BEGIN

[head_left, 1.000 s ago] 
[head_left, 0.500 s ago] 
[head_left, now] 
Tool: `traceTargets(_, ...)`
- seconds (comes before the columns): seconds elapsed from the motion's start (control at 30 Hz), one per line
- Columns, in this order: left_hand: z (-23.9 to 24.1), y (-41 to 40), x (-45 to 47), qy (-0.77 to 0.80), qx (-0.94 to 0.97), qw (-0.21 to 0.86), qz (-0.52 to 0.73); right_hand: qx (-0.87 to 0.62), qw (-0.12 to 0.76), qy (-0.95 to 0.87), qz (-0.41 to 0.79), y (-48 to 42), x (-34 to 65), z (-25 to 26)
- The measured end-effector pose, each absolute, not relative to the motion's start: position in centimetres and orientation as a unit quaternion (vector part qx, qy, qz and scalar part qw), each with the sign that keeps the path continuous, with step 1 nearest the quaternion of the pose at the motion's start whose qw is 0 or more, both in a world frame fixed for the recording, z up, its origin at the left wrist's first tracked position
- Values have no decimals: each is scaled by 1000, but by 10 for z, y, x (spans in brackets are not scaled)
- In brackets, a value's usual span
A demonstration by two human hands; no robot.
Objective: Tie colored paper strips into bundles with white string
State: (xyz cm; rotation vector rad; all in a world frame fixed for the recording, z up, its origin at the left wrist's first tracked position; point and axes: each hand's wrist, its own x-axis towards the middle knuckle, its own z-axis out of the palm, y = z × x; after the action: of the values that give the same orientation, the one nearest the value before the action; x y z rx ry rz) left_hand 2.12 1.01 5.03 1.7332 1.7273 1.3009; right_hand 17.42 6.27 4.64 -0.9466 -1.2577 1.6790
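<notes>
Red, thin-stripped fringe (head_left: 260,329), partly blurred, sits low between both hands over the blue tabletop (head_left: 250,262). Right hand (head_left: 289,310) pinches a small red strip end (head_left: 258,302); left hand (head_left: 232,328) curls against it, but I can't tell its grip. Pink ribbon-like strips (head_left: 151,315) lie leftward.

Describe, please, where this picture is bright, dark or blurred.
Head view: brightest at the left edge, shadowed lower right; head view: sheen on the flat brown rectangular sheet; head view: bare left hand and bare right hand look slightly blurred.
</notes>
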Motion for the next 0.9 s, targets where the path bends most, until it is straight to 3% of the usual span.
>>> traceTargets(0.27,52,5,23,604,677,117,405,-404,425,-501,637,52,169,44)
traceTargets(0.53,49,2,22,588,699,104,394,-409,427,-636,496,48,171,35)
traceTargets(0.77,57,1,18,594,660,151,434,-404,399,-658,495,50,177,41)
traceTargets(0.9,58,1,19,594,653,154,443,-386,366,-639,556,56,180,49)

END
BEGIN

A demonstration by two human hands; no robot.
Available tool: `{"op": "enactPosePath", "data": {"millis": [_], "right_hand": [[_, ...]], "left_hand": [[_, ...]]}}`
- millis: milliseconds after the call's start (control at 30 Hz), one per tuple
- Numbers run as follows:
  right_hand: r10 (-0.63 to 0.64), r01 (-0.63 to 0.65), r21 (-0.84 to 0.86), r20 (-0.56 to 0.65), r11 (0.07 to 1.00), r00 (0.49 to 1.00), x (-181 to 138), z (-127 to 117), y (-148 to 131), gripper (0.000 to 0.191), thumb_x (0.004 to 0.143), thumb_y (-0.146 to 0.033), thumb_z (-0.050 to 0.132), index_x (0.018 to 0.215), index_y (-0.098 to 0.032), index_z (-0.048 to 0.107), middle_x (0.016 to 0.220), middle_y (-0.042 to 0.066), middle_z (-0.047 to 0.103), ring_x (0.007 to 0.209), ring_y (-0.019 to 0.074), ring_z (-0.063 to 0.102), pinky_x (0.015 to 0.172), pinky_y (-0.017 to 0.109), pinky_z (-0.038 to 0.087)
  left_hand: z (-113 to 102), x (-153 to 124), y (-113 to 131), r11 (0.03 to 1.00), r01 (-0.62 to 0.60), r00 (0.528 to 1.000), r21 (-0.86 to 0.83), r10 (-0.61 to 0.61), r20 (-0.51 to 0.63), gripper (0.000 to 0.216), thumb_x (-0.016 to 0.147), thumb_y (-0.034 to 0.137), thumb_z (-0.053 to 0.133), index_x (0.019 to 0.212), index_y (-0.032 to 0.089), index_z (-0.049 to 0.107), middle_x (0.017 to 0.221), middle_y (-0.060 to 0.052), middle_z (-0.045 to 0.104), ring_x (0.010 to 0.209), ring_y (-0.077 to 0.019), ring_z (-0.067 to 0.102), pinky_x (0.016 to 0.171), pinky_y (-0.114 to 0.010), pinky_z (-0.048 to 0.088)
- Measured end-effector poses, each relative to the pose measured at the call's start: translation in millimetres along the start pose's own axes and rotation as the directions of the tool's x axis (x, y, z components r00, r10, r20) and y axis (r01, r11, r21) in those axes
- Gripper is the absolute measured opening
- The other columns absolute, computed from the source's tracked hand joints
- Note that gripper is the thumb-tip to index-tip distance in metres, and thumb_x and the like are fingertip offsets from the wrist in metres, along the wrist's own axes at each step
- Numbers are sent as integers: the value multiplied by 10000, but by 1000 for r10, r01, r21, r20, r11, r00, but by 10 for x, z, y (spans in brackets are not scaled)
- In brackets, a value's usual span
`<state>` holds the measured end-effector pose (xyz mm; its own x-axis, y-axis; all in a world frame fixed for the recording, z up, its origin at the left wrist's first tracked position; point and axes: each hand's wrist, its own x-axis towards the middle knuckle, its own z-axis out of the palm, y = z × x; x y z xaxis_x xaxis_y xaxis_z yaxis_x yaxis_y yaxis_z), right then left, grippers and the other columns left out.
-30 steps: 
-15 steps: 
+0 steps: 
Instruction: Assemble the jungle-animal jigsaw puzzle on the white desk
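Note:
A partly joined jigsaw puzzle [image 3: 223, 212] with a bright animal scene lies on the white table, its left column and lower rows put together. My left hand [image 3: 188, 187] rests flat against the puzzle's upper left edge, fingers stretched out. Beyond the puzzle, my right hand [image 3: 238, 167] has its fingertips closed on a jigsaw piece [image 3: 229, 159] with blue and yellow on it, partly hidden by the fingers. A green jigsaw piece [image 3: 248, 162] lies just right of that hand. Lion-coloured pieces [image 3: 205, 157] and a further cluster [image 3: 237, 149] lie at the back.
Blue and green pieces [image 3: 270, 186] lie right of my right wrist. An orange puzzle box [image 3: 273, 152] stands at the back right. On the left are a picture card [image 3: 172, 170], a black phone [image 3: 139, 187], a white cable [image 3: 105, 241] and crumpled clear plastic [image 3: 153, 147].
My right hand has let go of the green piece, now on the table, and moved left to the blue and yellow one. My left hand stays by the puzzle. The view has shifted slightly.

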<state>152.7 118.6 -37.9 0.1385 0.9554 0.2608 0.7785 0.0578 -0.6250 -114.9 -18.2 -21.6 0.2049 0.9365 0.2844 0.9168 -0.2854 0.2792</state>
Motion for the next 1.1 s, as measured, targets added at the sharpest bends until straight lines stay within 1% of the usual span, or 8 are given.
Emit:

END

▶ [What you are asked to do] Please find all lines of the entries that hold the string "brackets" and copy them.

▶ [Result of the task]
- Values have no decimals: each is scaled by 1000, but by 10 for z, y, x (spans in brackets are not scaled)
- In brackets, a value's usual span
- Numbers are sent as integers: the value multiplied by 10000, but by 1000 for r10, r01, r21, r20, r11, r00, but by 10 for x, z, y (spans in brackets are not scaled)
- In brackets, a value's usual span

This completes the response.